For 95% of all residences in America, the initial contact from the Census Bureau is done via mail. For much of the East End, however, that is not doable, because so many residents get their mail at the post office, and it is not possible to match post office boxes to actual addresses. Instead, in a program called Update-Leave, census takers are sent to the residences. That was supposed to happen mid-March. The Covid-19 pandemic effectively ended that operation before it began.
The Census Bureau recently did a mailing to post office boxes in areas like the East End, encouraging people to reach out to the Census Bureau either online or by phone to complete a census form, to little effect.
The national response rate to the census as of July 23 stood at 62.5%. It is quite a different picture, though, in areas hard hit by Covid-19 this past spring.

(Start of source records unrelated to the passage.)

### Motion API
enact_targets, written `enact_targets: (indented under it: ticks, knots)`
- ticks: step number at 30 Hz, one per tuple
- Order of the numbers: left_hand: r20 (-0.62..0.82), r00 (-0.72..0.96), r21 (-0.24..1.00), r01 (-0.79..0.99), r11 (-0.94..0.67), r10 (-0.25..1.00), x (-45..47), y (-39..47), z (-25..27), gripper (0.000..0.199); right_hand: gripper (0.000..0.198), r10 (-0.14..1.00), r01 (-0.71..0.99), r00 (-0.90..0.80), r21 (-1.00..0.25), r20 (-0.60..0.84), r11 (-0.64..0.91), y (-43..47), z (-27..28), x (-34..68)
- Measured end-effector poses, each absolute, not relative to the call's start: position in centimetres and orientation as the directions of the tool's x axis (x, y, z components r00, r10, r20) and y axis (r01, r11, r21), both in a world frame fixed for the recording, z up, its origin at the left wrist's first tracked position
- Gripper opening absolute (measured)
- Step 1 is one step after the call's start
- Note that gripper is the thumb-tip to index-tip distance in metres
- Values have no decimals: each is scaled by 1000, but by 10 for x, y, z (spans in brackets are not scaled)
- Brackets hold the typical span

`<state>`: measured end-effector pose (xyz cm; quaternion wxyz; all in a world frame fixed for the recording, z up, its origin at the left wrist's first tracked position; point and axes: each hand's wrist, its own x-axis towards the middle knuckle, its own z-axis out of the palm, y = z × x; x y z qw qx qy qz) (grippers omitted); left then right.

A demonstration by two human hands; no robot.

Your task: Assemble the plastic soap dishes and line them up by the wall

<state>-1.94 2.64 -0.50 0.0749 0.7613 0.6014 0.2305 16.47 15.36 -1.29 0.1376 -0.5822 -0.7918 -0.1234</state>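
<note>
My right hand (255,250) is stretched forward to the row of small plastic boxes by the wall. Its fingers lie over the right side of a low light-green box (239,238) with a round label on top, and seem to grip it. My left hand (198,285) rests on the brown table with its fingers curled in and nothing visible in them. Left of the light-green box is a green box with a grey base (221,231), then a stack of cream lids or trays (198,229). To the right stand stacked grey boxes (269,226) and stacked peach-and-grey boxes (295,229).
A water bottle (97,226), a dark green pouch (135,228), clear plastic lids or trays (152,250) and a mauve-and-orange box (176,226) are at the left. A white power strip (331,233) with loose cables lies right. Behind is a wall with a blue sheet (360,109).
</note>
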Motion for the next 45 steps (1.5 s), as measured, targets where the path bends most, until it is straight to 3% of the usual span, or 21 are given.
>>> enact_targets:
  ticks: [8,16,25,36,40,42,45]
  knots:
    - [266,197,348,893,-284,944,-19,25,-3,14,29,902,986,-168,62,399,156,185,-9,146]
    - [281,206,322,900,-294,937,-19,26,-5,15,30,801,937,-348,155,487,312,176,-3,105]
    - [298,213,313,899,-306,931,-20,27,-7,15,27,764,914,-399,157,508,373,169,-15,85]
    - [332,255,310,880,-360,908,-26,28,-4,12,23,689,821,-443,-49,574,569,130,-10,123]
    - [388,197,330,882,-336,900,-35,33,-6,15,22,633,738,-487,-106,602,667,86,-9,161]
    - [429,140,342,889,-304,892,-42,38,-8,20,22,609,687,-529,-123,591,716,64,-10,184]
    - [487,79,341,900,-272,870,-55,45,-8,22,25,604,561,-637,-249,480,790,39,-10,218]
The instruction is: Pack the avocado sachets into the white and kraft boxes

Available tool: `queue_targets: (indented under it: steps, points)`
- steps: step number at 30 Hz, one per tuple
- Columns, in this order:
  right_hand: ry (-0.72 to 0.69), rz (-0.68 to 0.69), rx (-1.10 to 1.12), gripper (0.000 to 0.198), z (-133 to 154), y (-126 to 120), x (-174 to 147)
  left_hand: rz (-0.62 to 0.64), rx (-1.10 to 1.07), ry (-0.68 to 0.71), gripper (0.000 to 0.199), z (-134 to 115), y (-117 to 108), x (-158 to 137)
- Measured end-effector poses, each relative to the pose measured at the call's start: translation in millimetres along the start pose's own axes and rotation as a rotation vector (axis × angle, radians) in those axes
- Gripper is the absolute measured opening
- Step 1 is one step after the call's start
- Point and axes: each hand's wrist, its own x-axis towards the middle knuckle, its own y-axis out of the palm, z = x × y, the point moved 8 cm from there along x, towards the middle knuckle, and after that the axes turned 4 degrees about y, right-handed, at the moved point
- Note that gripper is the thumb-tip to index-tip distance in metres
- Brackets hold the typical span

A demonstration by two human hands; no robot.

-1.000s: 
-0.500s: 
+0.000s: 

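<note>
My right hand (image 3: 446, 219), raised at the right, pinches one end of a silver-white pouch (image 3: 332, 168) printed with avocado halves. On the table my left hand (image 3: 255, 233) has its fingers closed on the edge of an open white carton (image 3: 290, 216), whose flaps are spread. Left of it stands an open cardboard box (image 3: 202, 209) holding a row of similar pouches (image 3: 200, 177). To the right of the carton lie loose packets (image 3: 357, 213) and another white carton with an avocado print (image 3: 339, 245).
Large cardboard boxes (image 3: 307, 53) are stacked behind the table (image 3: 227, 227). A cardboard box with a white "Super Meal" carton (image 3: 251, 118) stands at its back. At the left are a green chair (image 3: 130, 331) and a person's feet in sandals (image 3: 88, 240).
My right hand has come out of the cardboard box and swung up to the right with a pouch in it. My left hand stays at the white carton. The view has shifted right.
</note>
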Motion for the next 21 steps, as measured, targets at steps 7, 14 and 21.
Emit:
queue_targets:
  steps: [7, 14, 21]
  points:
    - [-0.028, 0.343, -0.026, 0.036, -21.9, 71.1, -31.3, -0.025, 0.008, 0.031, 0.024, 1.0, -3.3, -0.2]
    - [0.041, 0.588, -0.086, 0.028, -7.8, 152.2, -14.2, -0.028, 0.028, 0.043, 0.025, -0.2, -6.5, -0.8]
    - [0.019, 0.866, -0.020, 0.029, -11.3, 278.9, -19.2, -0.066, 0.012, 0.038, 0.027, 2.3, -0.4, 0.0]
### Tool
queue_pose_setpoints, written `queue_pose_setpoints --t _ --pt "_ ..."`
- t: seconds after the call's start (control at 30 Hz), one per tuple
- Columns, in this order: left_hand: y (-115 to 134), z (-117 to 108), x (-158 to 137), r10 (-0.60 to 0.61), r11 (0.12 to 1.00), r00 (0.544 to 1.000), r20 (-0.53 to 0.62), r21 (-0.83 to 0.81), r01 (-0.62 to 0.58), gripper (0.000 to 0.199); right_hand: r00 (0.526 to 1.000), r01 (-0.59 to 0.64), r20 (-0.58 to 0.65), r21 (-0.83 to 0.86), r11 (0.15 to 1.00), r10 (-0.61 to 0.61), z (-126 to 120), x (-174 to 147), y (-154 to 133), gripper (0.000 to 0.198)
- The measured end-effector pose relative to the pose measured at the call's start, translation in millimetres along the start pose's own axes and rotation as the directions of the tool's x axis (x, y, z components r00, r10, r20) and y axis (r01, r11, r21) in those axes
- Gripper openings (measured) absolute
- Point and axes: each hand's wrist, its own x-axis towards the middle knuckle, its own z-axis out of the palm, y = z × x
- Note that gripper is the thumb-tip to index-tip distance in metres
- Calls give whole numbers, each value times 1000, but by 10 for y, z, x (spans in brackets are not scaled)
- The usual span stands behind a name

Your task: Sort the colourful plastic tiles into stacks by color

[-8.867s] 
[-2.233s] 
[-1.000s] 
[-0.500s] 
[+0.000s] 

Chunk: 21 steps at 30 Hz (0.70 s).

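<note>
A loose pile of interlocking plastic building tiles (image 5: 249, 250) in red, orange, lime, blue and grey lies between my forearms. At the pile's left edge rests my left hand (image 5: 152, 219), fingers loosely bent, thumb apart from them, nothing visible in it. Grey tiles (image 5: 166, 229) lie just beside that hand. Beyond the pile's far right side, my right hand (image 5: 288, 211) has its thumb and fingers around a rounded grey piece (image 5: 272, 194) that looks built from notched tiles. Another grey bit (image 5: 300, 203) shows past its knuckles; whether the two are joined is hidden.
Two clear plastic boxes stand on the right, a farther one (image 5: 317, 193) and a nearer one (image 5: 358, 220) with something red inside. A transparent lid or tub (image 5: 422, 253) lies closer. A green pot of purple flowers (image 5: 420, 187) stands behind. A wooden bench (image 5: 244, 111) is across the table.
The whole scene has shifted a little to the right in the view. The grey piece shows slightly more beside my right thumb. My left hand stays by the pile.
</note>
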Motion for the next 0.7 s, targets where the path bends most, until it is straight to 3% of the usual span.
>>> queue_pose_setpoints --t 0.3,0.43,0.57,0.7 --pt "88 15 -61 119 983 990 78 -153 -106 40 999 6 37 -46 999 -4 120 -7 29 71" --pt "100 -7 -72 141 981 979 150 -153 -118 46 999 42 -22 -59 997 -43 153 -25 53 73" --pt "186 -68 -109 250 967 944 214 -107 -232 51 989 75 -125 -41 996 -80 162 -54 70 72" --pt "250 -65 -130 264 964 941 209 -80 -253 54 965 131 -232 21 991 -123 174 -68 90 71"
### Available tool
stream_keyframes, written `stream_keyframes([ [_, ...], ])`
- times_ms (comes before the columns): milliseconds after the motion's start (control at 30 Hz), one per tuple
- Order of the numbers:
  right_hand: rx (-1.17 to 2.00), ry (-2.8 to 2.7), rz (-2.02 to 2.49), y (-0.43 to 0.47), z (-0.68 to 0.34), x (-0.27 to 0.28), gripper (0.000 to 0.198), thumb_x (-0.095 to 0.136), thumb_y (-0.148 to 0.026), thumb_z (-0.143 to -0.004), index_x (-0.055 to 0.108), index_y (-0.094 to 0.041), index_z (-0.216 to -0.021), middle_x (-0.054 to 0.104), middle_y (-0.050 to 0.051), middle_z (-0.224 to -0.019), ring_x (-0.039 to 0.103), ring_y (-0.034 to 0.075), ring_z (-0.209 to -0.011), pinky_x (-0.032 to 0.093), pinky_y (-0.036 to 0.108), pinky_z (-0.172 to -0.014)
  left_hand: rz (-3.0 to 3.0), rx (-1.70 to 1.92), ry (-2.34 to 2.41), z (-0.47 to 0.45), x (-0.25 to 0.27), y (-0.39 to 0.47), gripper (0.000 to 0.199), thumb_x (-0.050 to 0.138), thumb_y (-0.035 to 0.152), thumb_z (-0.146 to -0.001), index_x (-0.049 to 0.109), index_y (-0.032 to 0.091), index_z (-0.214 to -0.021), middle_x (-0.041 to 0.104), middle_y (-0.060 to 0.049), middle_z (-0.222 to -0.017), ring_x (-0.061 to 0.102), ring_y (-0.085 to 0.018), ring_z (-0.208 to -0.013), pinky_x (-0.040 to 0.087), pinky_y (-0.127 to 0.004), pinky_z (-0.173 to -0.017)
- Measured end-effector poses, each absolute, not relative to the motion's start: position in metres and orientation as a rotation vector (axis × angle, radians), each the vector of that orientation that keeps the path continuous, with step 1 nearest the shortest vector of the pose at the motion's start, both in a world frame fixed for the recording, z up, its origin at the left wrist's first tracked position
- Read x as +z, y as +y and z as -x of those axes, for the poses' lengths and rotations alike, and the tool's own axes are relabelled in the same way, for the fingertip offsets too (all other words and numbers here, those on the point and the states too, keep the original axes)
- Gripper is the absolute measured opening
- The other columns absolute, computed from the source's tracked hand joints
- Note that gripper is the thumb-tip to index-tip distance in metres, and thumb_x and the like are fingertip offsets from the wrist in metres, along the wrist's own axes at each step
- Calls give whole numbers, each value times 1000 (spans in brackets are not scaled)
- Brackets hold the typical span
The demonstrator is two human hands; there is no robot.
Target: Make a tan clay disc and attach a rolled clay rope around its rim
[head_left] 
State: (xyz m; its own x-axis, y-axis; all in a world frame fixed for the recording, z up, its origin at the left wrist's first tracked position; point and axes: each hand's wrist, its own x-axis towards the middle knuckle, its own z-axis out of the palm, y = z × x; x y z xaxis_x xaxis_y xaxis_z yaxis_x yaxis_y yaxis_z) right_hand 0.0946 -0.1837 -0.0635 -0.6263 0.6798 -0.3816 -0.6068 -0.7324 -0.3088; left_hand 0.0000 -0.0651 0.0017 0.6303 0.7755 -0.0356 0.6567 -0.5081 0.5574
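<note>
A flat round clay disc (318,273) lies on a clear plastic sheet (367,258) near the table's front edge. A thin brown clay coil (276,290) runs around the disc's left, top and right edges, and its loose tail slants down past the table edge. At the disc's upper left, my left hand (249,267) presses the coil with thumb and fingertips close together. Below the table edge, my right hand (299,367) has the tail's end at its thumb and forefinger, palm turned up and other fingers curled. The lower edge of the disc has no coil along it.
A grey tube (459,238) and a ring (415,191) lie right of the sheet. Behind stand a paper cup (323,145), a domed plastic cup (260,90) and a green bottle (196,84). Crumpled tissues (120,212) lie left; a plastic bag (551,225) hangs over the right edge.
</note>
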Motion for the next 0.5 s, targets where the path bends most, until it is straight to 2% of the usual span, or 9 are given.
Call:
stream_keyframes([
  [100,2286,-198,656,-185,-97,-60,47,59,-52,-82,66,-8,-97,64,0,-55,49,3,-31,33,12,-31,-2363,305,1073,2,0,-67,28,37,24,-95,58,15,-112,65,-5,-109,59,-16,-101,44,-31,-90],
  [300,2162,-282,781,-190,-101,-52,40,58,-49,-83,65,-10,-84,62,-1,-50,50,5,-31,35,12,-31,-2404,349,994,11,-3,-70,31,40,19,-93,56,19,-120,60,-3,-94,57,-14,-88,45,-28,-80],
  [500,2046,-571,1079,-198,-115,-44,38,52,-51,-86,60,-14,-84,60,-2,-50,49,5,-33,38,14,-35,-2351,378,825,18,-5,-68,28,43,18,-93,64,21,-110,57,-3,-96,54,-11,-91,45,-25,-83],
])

Currently, Shelter Island and East Hampton are the two towns on Long Island with the lowest response rates, at 25.3 and 29.4, respectively. Southampton is third worst at 36.2, with Southold just slightly better at 36.8%. There is not another town on Long Island below 55%. Smithtown has a response rate of 76.5% Brookhaven, 67%, Huntington, 71.5%.
As disruptive as the pandemic has been for the census in the Hamptons, it has been equally impactful in the wealthier sections of New York City, particularly in Manhattan. The 12th Congressional District, for example, runs east of 5th Avenue from the southern half of Central Park all the way to the East River, and across the river into Queens.
Congressional Districts are broken down into Census tracts. Some of the tracts in the 12th Congressional District have a response rate below 20%.
Many of those residents fled to the Hamptons at the outbreak of the pandemic. As Census workers, wearing masks, and maintaining social distancing, begin knocking on doors on August 11, they will have to determine where those they interview should have been living on April 1.
With an administration actively seeking to reduce the count, and a pandemic raging, it will not be an easy question to answer.